**Assignment:** After finding "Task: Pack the" in a line below, print that line and the rest of the lines exactly, leaving out all pictures.

*** Records for this task ***

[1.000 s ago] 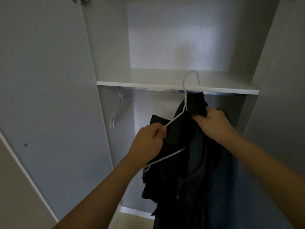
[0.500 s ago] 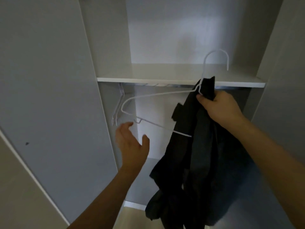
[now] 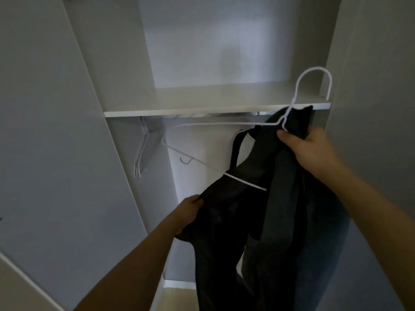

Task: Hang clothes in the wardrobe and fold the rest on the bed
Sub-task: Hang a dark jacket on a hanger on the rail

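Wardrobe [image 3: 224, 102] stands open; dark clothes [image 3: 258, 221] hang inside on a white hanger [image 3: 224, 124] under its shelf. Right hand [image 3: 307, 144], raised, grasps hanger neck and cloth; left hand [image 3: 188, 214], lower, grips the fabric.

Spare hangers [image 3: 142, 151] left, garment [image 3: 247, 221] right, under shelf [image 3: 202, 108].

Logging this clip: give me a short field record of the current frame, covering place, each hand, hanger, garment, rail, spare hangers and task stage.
place: open white wardrobe, shelf above a metal rail
right hand: grips the white wire hanger at its neck, together with dark fabric
left hand: grips the lower edge of the dark garment
hanger: tilted, hook up beside the shelf, not on the rail
garment: bunched, only partly on the hanger
spare hangers: hang at the rail's left end
stage: not yet hung
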`<state>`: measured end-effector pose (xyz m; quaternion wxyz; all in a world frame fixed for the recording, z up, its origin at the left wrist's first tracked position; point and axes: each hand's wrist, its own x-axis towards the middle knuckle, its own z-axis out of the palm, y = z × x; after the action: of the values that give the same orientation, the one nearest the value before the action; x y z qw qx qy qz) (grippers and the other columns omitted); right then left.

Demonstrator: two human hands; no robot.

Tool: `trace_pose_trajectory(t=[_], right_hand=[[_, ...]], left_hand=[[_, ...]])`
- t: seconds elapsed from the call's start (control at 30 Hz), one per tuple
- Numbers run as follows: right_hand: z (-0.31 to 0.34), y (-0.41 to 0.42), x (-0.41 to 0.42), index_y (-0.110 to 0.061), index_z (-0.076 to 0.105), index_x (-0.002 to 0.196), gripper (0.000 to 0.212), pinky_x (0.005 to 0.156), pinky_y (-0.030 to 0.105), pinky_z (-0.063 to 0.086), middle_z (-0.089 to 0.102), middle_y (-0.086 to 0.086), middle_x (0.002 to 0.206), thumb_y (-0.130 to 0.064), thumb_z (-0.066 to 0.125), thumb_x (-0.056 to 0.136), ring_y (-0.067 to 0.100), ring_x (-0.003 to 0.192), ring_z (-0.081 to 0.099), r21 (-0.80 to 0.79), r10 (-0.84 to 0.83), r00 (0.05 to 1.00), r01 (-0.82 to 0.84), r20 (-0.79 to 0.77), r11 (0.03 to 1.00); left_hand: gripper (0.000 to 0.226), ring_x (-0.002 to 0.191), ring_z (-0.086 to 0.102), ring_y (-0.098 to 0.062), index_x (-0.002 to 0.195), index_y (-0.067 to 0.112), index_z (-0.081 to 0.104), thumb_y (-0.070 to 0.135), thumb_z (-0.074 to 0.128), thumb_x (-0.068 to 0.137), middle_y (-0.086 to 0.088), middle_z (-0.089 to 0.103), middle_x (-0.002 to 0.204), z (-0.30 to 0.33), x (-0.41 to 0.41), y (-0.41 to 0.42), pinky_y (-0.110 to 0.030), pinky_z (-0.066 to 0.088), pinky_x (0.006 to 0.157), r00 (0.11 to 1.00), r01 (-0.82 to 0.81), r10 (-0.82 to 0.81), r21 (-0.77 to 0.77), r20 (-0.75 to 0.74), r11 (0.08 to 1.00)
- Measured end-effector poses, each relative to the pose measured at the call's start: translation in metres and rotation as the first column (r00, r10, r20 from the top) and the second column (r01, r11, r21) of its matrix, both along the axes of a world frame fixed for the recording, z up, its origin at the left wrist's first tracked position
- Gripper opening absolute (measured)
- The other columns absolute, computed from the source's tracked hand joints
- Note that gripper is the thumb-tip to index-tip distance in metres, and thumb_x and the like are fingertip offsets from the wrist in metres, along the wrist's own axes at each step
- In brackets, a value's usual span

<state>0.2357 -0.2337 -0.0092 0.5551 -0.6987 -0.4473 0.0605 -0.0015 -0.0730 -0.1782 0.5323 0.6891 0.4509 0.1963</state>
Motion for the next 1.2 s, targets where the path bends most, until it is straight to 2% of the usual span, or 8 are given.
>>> trace_pose_trajectory(t=[0.13, 0.23, 0.37, 0.5, 0.6, 0.8, 0.93, 1.2], right_hand=[[-0.016, -0.006, 0.002, -0.011, 0.069, 0.082, 0.064, 0.077, 0.052, 0.055, 0.069, 0.009, 0.077, -0.07, 0.06, 0.059, 0.024, 0.073, 0.067, -0.018, 0.014, 0.998, -0.015, -0.069, 1.0], [-0.014, -0.005, 0.005, -0.026, 0.072, 0.081, 0.043, 0.083, 0.049, 0.055, 0.072, -0.001, 0.08, -0.065, 0.064, 0.064, 0.02, 0.078, 0.069, 0.058, 0.039, 0.987, -0.03, -0.158, 0.998], [-0.01, 0.001, 0.002, -0.037, 0.074, 0.072, 0.018, 0.083, 0.043, 0.057, 0.073, -0.008, 0.076, -0.053, 0.066, 0.075, 0.014, 0.077, 0.07, 0.196, 0.107, 0.953, -0.051, -0.285, 0.979], [-0.01, 0.004, -0.009, -0.032, 0.075, 0.071, 0.018, 0.077, 0.039, 0.058, 0.074, -0.004, 0.076, -0.047, 0.067, 0.078, 0.015, 0.075, 0.072, 0.255, 0.196, 0.925, -0.115, -0.324, 0.96], [-0.019, 0.002, -0.013, -0.027, 0.073, 0.077, 0.029, 0.074, 0.035, 0.057, 0.073, -0.004, 0.08, -0.055, 0.064, 0.076, 0.01, 0.076, 0.07, 0.225, 0.212, 0.949, -0.159, -0.235, 0.961], [-0.037, -0.024, 0.017, -0.028, 0.047, 0.062, 0.048, 0.042, 0.022, 0.033, 0.054, -0.011, 0.052, -0.071, 0.046, 0.084, 0.002, 0.049, 0.053, 0.028, -0.105, 0.955, 0.101, 0.279, 0.994], [-0.059, -0.04, 0.036, -0.02, 0.044, 0.057, 0.061, 0.043, 0.021, 0.024, 0.046, -0.001, 0.048, -0.073, 0.029, 0.083, 0.01, 0.043, 0.042, -0.076, -0.194, 0.849, 0.263, 0.491, 0.962], [-0.076, -0.032, 0.033, -0.025, 0.022, 0.047, 0.057, 0.047, 0.014, 0.018, 0.021, -0.01, 0.039, -0.059, 0.042, 0.088, 0.008, 0.034, 0.019, 0.047, -0.342, 0.697, 0.406, 0.63, 0.913]], left_hand=[[0.031, 0.094, 0.058, -0.017, 0.117, 0.012, 0.06, 0.025, 0.034, 0.105, -0.002, 0.061, 0.106, 0.017, 0.001, 0.009, -0.013, 0.041, 0.067, 0.977, 0.035, 0.004, 0.182, -0.214, 0.983], [0.029, 0.1, 0.061, -0.024, 0.116, 0.007, 0.063, 0.023, 0.044, 0.101, -0.012, 0.061, 0.119, 0.01, 0.001, -0.001, -0.026, 0.045, 0.084, 0.892, 0.17, -0.114, 0.091, -0.437, 0.981], [0.051, 0.105, 0.057, -0.015, 0.115, 0.032, 0.052, 0.055, 0.069, 0.073, 0.005, 0.059, 0.115, -0.025, 0.006, -0.056, -0.032, 0.047, 0.088, 0.955, 0.171, -0.25, -0.392, -0.159, 0.904], [0.033, 0.083, 0.057, 0.001, 0.115, 0.036, 0.053, 0.037, 0.069, 0.086, 0.013, 0.06, 0.1, -0.056, 0.033, -0.084, -0.005, 0.045, 0.06, 0.964, 0.221, -0.256, -0.317, -0.073, 0.922], [0.041, 0.082, 0.063, -0.015, 0.126, -0.001, 0.057, 0.024, 0.061, 0.094, -0.013, 0.066, 0.11, -0.062, 0.042, -0.071, -0.01, 0.047, 0.052, 0.998, 0.013, -0.033, -0.306, -0.06, 0.952], [0.031, 0.076, 0.067, -0.03, 0.113, -0.008, 0.06, 0.014, 0.064, 0.091, -0.022, 0.068, 0.098, -0.01, 0.015, -0.003, -0.034, 0.06, 0.06, 0.93, -0.3, 0.352, -0.335, 0.106, 0.893], [0.019, 0.053, 0.067, -0.018, 0.092, 0.002, 0.069, 0.018, 0.07, 0.082, -0.012, 0.071, 0.076, 0.063, 0.013, 0.033, -0.024, 0.054, 0.046, 0.939, -0.279, 0.303, -0.157, 0.161, 0.947], [0.03, 0.057, 0.055, -0.018, 0.069, 0.007, 0.059, 0.027, 0.08, 0.071, -0.007, 0.056, 0.065, 0.195, 0.017, 0.034, -0.023, 0.042, 0.049, 0.972, -0.073, 0.165, 0.455, -0.165, 0.887]])
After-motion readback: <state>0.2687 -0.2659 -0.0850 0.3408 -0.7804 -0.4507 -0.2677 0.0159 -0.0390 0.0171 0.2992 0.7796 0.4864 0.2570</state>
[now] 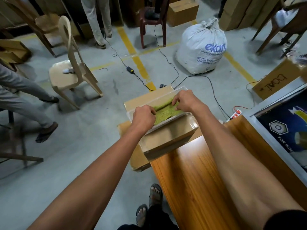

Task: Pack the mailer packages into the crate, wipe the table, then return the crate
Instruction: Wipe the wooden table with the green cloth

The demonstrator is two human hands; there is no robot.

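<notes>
A glossy wooden bench runs away from the person over a grey concrete floor marked with yellow lines, with plastic chairs, cartons, trailing cables and a knotted white sack standing around. At the bench's far end a clear crate rests on stacked cardboard boxes that overhang the bench edge, and inside it lies a green cloth. The left hand and right hand both pinch the cloth's folds; open floor lies to the left.

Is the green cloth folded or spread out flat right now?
Partly folded: the green cloth shows a raised fold across it, pinched by the left hand and right hand.
</notes>
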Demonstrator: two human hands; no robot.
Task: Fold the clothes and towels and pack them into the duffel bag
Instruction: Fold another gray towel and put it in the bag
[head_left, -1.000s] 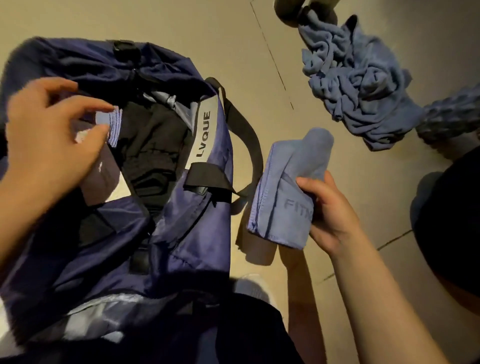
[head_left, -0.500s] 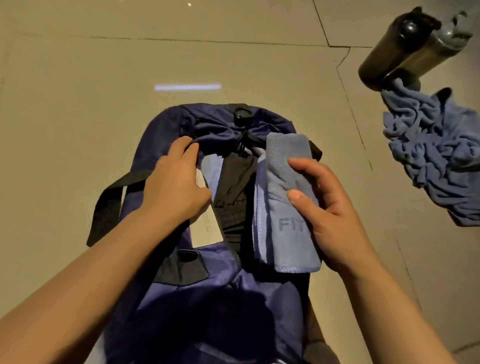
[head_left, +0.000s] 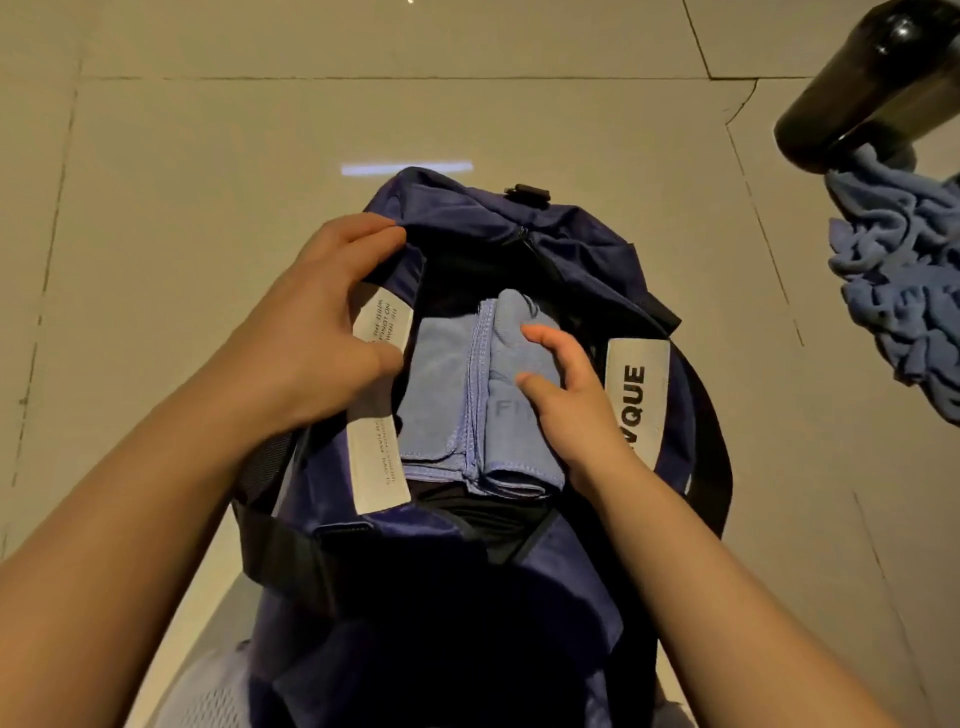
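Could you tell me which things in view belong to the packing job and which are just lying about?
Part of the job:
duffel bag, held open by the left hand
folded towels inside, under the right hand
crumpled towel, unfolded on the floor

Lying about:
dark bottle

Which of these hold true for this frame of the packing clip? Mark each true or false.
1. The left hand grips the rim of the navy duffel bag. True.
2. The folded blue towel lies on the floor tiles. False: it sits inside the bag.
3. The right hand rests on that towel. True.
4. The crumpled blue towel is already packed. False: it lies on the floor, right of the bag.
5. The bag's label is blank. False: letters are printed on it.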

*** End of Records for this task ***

**Answer below:**
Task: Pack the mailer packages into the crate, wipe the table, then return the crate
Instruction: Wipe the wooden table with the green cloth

The demonstrator is two human hands; there is no robot.

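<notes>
A glossy wooden bench runs away from the person over a grey concrete floor marked with yellow lines, with plastic chairs, cartons, trailing cables and a knotted white sack standing around. At the bench's far end a clear crate rests on stacked cardboard boxes that overhang the bench edge, and inside it lies a green cloth. The left hand and right hand both pinch the cloth's folds; open floor lies to the left.

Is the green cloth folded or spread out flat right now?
Partly folded: the green cloth shows a raised fold across it, pinched by the left hand and right hand.
</notes>
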Demonstrator: two human hands; no robot.
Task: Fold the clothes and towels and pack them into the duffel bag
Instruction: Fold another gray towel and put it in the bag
[head_left, -1.000s] 
[head_left, -0.500s] 
[head_left, +0.000s] 
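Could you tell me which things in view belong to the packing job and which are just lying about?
Part of the job:
duffel bag, held open by the left hand
folded towels inside, under the right hand
crumpled towel, unfolded on the floor

Lying about:
dark bottle

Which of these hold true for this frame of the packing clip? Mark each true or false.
1. The left hand grips the rim of the navy duffel bag. True.
2. The folded blue towel lies on the floor tiles. False: it sits inside the bag.
3. The right hand rests on that towel. True.
4. The crumpled blue towel is already packed. False: it lies on the floor, right of the bag.
5. The bag's label is blank. False: letters are printed on it.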

Besides this answer, nothing more is needed.